Instructions for the task
All that should come back is the lines of the data below from the one containing "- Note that" to the one containing "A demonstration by", inclusive, exactly as they stand.

↓↓↓

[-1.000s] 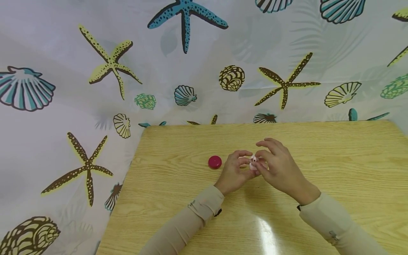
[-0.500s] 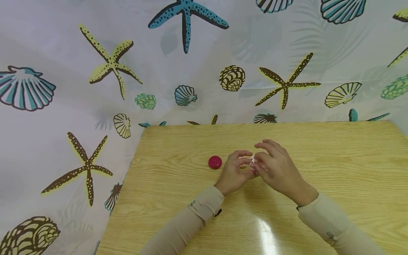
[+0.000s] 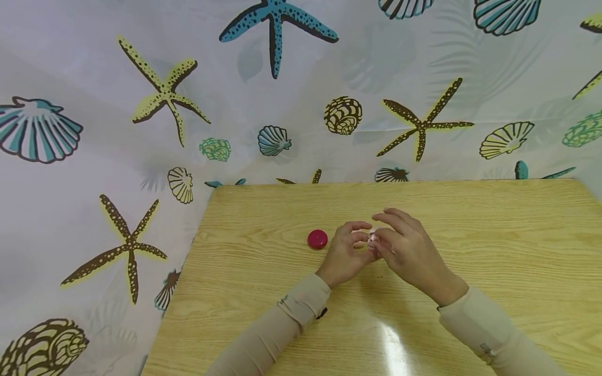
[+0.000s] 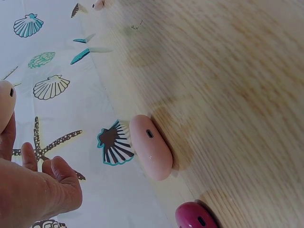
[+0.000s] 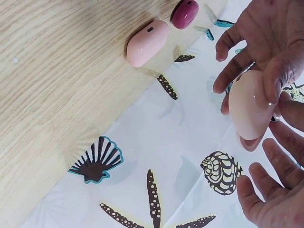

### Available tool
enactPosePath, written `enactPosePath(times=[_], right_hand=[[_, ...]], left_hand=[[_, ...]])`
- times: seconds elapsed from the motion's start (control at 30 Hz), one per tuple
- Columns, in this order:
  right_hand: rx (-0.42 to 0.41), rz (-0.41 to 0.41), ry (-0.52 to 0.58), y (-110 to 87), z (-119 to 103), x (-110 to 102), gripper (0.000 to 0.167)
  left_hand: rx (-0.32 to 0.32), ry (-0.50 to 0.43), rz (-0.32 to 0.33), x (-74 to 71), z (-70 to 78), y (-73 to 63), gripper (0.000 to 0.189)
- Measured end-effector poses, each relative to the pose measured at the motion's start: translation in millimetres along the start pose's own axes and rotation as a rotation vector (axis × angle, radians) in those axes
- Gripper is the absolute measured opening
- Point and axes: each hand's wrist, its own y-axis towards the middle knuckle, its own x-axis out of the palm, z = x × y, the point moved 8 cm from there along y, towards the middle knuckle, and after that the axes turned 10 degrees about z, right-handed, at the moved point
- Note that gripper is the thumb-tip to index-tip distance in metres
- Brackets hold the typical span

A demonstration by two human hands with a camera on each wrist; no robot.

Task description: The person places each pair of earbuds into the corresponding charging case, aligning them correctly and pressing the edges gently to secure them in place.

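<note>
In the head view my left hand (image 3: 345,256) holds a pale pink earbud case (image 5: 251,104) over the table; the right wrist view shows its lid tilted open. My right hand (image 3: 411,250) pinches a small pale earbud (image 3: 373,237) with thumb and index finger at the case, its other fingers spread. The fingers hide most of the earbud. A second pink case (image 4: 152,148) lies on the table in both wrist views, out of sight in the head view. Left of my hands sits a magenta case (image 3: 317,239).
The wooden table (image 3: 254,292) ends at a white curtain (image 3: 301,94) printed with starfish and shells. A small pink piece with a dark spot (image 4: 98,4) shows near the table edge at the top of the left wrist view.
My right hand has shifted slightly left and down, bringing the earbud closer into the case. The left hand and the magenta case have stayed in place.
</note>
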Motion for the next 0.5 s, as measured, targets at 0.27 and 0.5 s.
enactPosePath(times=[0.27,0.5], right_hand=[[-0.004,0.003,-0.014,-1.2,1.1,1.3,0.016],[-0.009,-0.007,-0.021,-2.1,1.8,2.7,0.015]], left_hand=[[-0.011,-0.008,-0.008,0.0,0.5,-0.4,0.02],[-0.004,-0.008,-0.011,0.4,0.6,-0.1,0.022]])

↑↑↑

Result of this exercise
- Note that gripper is the thumb-tip to index-tip distance in metres
- Brackets hold the typical span

A demonstration by two human hands with a camera on each wrist; no robot.

This exercise requires no further output.